Experiments with multi-label examples (E3) are better than the ones with single-label (E2) with an exception for the C-biased case (E3.c) (see E2 and E3 in Figure 2). The exception occurs because of increasing the C bias in E3.c than in E2.c (see Table 1). H3 is thus true according to the precision and FPR curves.
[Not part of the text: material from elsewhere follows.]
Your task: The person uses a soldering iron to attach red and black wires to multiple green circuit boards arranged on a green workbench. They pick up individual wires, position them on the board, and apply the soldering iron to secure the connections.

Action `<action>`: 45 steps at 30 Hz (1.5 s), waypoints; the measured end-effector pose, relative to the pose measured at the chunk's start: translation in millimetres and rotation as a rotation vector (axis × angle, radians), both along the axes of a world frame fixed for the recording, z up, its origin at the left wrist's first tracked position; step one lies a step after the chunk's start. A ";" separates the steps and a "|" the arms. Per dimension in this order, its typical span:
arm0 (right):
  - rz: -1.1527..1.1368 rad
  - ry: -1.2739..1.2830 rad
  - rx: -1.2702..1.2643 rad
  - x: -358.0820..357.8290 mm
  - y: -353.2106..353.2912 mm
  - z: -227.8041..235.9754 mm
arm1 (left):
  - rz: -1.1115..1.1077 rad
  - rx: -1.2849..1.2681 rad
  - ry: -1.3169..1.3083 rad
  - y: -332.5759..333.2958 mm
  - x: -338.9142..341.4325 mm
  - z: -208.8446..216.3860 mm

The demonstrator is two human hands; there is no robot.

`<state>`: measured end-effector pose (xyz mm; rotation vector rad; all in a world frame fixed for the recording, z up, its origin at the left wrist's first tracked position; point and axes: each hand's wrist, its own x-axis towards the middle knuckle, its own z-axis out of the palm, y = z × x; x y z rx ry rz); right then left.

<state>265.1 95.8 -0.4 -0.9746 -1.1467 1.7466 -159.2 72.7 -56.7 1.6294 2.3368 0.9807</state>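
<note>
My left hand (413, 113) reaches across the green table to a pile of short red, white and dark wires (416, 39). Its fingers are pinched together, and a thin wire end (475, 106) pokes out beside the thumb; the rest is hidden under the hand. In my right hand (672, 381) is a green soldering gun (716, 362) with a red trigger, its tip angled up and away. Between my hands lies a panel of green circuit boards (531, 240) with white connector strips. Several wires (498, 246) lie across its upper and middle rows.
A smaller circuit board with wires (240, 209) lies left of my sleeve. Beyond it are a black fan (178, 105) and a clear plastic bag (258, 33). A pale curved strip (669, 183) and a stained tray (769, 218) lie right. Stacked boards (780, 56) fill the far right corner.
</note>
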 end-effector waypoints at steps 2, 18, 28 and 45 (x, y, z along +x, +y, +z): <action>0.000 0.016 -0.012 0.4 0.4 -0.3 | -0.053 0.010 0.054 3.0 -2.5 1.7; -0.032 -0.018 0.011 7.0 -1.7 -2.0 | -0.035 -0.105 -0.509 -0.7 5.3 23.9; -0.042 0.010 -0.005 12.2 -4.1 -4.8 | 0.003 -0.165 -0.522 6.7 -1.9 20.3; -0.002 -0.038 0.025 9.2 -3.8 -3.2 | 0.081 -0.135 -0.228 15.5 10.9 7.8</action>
When comparing the ¬C-biased case in the current setting (E3.b) with the balanced (E3.a) and C-biased (E3.c) cases, ¬C-biased produces less false positives, i.e., H2 is thus also true in this setting (see Figure 2, E3).

H4: Non-ROI data are useful for training. We designed three experiments denoted as E4.* in Table 1. The first purpose is to test H4 by comparing E4 with E3; the second is to re-test H2 with the current E4 settings.

When comparing the precision and FPR curves of the experiments with non-ROI data (E4) with the ones without non-ROI (E3), H4 is true (see E3 and E4 in Figure 2). When comparing the ¬C-biased case in the current setting (E4.b) with the balanced (E4.a) and C-biased (E4.c) cases, ¬C-biased produces less false positives (see Figure 2, E4); H2 is thus true here as well.

To conclude, in this research which was published in details in another paper of ours1, we performed a data-level analysis to determine the optimal distribution of the classes in the training set for WSIs when using deep learning. In natural distribution, the WSI data is highly biased towards the non-ROIs. Common practice is to artificially balance the classes while there is no evidence this is accurate. To the best of our knowledge, our analysis is pioneering in the case of class distribution analysis of WSI data for deep learning models; previous research has focused on end-to-end pipeline development for cancer detection. We show that non-ROI easy to annotate patches help the model training. This result will be helpful for researchers who are building a training dataset of WSIs or other applications in which annotation is costly. Such analyses could also help in other real-world problems where data have a complex historyregarding the importance of building a training set with proper distribution.